→ Brief:
Return all lines from the listing below in which the string "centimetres" occurs.
● ● ●
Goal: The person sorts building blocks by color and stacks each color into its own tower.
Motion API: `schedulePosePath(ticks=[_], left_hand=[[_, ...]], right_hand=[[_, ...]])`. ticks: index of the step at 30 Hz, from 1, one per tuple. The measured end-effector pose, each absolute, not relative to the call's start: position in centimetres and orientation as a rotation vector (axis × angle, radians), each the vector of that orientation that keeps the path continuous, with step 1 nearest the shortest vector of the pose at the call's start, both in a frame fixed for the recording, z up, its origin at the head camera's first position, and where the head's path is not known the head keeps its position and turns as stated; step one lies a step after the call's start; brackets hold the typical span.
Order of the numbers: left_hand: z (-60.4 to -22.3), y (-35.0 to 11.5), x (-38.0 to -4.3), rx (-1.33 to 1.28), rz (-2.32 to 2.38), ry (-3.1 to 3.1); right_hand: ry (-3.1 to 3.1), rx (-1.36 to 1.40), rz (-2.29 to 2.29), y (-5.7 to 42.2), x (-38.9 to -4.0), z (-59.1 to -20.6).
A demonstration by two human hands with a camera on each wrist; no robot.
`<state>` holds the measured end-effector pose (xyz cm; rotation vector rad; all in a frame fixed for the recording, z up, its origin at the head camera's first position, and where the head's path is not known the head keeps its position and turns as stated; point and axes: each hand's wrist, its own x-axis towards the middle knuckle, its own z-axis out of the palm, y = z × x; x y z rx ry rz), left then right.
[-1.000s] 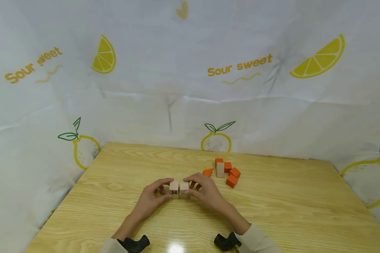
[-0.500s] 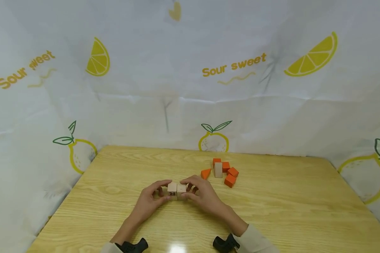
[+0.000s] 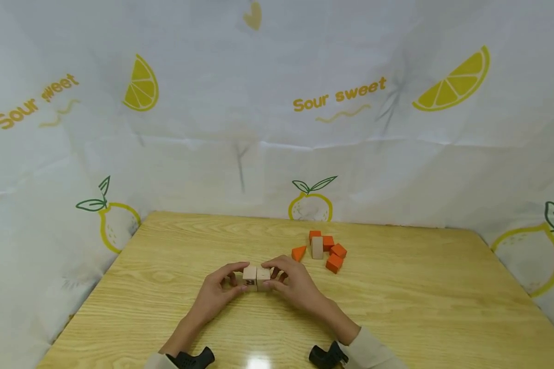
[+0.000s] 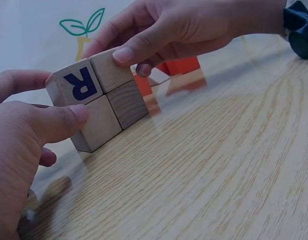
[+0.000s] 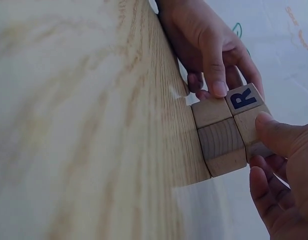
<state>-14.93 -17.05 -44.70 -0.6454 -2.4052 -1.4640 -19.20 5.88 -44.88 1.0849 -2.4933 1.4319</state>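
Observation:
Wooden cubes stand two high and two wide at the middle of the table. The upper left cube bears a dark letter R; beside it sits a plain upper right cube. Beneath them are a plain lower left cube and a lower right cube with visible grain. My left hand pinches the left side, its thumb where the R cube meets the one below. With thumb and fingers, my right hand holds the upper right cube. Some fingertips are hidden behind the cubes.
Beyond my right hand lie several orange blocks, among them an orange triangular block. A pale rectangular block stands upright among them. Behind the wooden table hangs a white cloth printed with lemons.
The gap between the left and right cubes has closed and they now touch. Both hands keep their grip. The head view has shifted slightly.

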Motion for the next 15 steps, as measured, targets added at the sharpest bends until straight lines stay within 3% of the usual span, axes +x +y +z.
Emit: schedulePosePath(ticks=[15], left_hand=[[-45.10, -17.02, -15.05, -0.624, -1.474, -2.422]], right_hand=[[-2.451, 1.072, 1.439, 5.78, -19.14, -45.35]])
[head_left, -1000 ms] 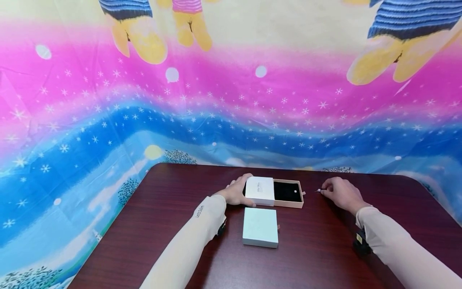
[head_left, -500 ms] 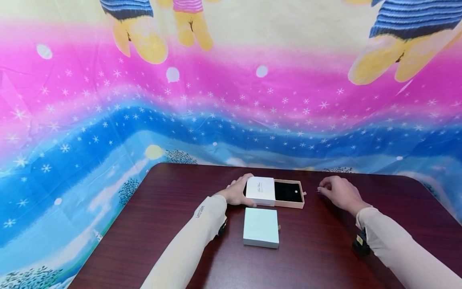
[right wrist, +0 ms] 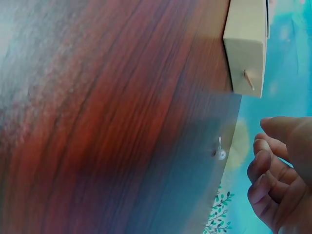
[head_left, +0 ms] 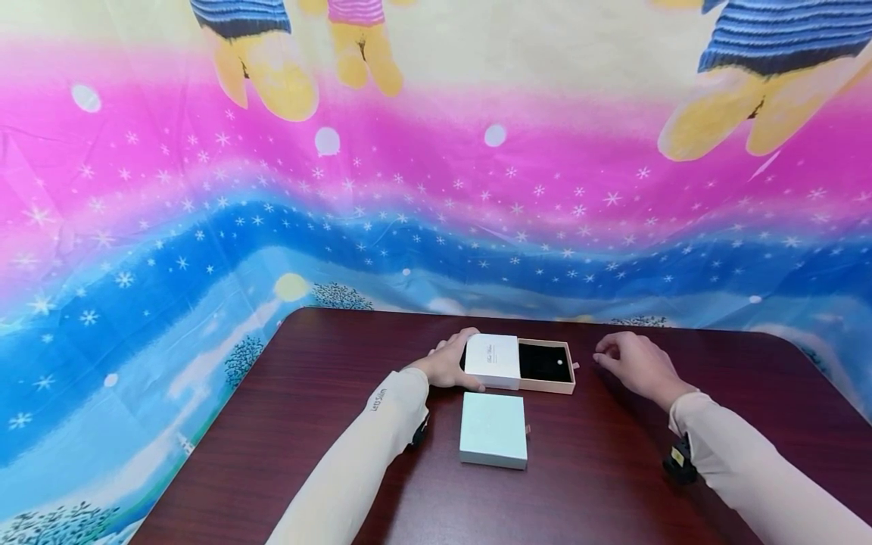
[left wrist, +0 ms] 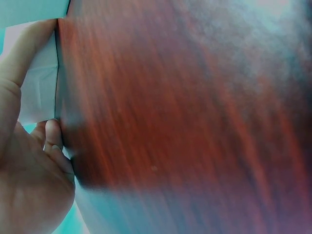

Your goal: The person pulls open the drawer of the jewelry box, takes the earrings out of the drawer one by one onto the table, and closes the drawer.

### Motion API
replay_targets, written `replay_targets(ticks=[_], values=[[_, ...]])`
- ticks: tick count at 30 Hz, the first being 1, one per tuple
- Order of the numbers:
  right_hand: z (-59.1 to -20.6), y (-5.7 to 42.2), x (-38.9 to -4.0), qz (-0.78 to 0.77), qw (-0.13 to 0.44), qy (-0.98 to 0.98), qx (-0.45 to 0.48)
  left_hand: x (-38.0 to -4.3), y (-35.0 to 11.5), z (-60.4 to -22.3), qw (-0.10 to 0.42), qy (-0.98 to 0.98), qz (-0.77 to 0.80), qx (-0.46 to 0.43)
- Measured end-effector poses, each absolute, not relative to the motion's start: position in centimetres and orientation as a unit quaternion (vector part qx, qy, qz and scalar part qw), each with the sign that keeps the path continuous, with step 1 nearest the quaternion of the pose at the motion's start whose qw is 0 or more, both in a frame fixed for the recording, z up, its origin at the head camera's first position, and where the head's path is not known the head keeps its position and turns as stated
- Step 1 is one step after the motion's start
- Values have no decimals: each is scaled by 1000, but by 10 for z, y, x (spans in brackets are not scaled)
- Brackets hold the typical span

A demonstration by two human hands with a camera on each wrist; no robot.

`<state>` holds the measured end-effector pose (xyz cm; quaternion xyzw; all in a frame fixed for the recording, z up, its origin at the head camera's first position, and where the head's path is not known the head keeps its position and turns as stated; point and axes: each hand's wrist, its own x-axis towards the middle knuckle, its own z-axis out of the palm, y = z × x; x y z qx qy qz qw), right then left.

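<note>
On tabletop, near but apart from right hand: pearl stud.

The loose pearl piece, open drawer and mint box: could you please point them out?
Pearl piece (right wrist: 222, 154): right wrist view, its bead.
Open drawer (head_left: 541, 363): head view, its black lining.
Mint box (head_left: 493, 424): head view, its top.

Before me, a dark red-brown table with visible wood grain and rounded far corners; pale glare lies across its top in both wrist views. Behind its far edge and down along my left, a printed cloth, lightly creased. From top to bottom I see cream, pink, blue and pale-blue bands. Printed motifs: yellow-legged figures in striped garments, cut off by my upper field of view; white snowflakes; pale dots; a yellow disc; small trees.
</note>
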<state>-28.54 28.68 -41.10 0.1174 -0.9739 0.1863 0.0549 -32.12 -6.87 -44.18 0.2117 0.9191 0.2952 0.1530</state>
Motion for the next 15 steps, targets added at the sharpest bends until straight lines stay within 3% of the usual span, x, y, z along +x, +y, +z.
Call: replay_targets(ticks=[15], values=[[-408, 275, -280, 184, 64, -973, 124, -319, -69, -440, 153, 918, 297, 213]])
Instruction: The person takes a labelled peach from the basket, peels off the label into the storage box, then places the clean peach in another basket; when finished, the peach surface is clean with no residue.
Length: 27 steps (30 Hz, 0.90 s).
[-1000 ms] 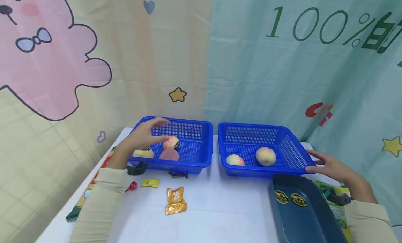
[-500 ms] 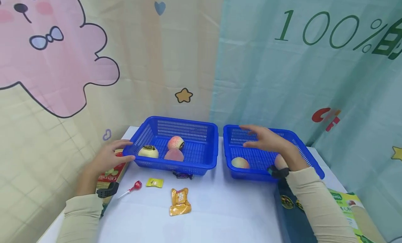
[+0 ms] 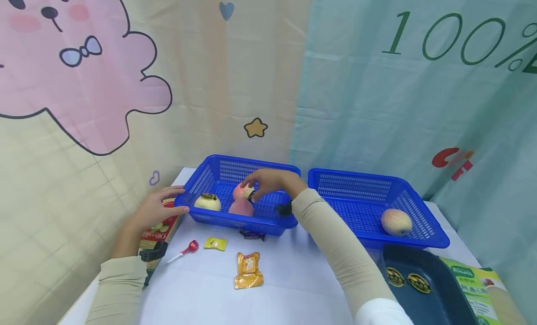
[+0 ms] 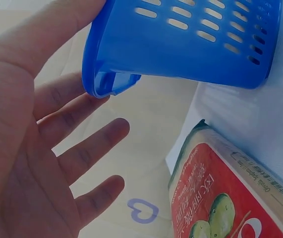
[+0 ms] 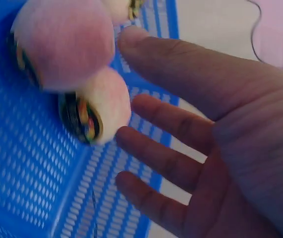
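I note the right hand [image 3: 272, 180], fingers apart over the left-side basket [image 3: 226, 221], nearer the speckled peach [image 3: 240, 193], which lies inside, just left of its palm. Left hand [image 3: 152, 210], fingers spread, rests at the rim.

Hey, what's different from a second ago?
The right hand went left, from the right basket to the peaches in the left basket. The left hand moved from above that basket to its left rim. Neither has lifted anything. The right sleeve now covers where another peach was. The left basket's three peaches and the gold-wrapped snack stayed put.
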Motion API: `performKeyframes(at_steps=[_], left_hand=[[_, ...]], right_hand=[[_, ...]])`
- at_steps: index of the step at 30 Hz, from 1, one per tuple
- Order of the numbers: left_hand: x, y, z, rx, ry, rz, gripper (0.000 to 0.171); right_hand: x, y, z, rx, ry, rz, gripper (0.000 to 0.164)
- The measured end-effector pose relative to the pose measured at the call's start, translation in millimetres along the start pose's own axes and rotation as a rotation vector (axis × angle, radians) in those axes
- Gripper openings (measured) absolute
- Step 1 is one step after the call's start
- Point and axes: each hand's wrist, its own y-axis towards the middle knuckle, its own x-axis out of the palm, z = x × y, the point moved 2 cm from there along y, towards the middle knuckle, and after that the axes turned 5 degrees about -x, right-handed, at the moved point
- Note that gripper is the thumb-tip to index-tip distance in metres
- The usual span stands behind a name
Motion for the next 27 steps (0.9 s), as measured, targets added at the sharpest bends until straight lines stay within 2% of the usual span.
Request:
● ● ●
→ Solution to the problem:
Motion API: `schedulePosePath(ticks=[_], left_hand=[[_, ...]], right_hand=[[_, ...]])`. ticks: index of the step at 30 Hz, from 1, one per tuple. The measured end-effector pose, each absolute, not relative to the call's start: position in centimetres and orientation as a rotation vector (axis × angle, radians), each the vector of that orientation that keeps the path continuous, with step 1 nearest the shortest vector of the pose at the call's start, both in a frame fixed for the recording, z up, its origin at the head camera's first position, and where the head's path is not known the head keeps its position and turns as stated; step one lies a step after the call's start; brackets hold the typical span.
- Measured end-effector poses, each absolute, not relative to the motion's start: position in centimetres and orientation as a unit quaternion (vector part qx, qy, qz and scalar part qw), each with the sign that keeps the path continuous, with step 1 nearest the quaternion of the pose at the motion's start whose qw is 0 or more, both in a frame fixed for the recording, z up, its origin at the head camera's first position, and where the head's path is not known the head keeps its position and turns as stated

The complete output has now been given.